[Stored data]

********

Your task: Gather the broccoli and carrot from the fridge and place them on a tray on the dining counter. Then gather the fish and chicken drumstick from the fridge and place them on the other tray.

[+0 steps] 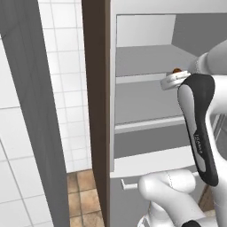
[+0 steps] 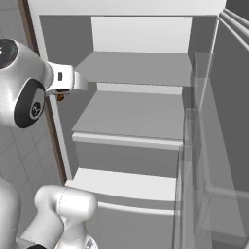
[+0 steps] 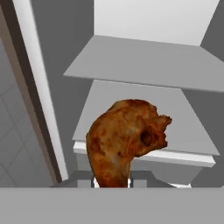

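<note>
A browned chicken drumstick (image 3: pixel 127 142) hangs in front of the open fridge, its thin end down between my fingertips. My gripper (image 3: pixel 112 180) is shut on it. In the left base view a small brown bit of the drumstick (image 1: pixel 176 70) peeks over the white hand, level with the middle shelf. From the right base camera the drumstick (image 2: pixel 61 97) shows as a brown speck under the hand, at the fridge's left wall. The fridge shelves (image 2: pixel 136 116) behind it are bare grey.
The fridge door (image 2: pixel 214 146) stands open on the right with see-through bins. A brown cabinet panel (image 1: pixel 95 111) borders the fridge on the left, with white tiled wall (image 1: pixel 66 88) and brown floor tiles (image 1: pixel 82 199) beyond. My own forearm (image 1: pixel 199 128) crosses before the shelves.
</note>
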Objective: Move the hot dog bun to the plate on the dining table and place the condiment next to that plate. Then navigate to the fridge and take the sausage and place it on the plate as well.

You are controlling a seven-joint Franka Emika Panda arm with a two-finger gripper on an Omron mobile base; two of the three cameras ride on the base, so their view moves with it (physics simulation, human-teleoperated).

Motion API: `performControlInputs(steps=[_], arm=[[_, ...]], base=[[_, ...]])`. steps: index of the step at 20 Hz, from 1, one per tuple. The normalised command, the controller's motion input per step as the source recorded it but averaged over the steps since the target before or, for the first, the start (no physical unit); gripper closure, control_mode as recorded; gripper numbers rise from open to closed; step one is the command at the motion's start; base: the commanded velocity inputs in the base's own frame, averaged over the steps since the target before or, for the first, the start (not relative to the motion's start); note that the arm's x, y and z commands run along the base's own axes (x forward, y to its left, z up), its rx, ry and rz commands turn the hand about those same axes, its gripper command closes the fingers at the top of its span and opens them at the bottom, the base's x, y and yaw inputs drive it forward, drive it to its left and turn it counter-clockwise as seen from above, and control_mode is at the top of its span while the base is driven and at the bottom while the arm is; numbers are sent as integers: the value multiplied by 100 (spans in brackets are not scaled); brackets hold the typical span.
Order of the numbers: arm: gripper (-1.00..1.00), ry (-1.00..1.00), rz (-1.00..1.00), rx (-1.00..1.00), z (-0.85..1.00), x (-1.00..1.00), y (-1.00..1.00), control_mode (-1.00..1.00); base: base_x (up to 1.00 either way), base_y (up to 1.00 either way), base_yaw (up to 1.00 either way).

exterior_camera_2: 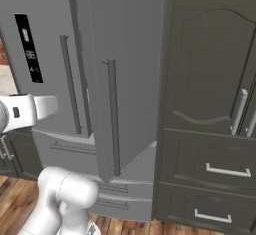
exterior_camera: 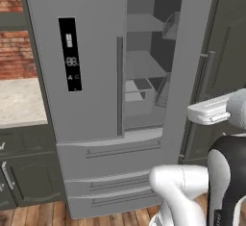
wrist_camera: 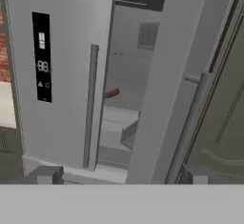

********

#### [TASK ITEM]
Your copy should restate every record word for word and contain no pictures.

#### [WRITTEN RESPONSE]
Your task: Gather the broccoli and carrot from the fridge and place them on a tray on the dining counter. Then gather the fish and chicken drumstick from the fridge and place them on the other tray.

[+0 steps] 
[+0 steps] 
[+0 steps] 

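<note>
A browned chicken drumstick (image 3: pixel 127 142) hangs in front of the open fridge, its thin end down between my fingertips. My gripper (image 3: pixel 112 180) is shut on it. In the left base view a small brown bit of the drumstick (image 1: pixel 176 70) peeks over the white hand, level with the middle shelf. From the right base camera the drumstick (image 2: pixel 61 97) shows as a brown speck under the hand, at the fridge's left wall. The fridge shelves (image 2: pixel 136 116) behind it are bare grey.
The fridge door (image 2: pixel 214 146) stands open on the right with see-through bins. A brown cabinet panel (image 1: pixel 95 111) borders the fridge on the left, with white tiled wall (image 1: pixel 66 88) and brown floor tiles (image 1: pixel 82 199) beyond. My own forearm (image 1: pixel 199 128) crosses before the shelves.
</note>
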Objective: Move the hot dog bun to the plate on the dining table and place the condiment next to that plate. Then navigate to the fridge and take the sausage and place it on the plate as well.

You are controlling a seven-joint Franka Emika Panda arm with a two-finger gripper on an Omron mobile base; two of the three cameras ride on the base, so their view moves with it (physics simulation, human-teleoperated).

Motion API: `performControlInputs(steps=[_], arm=[[_, ...]], base=[[_, ...]])`. steps: index of the step at 20 Hz, from 1, one per tuple. The normalised command, the controller's motion input per step as the source recorded it but averaged over the steps since the target before or, for the first, the start (no physical unit); gripper closure, control_mode as recorded; gripper numbers rise from open to closed; step one is the command at the motion's start; base: the commanded velocity inputs in the base's own frame, averaged over the steps since the target before or, for the first, the start (not relative to the motion's start); note that the arm's x, y and z commands run along the base's own axes (x forward, y to its left, z up), its rx, ry and rz commands turn the hand about those same axes, its gripper command closes the fingers at the top of its span and opens them at the bottom, the base's x, y and yaw inputs drive it forward, drive it to its left and turn it counter-clockwise as seen from above, and control_mode is at the top of its span while the base is driven and at the bottom while the arm is; numbers are sent as integers: the value multiplied by 100 (spans in brackets are not scaled); brackets hold the typical span.
Order of the numbers: arm: gripper (-1.00..1.00), ry (-1.00..1.00), rz (-1.00..1.00), rx (-1.00..1.00), z (-0.85..1.00), x (-1.00..1.00), y (-1.00..1.00), control_mode (-1.00..1.00); base: base_x (up to 1.00 either way), base_y (up to 1.00 either way), base_yaw (up to 1.00 either way).

exterior_camera_2: 
exterior_camera: 
wrist_camera: 

That finishes the output for this exercise.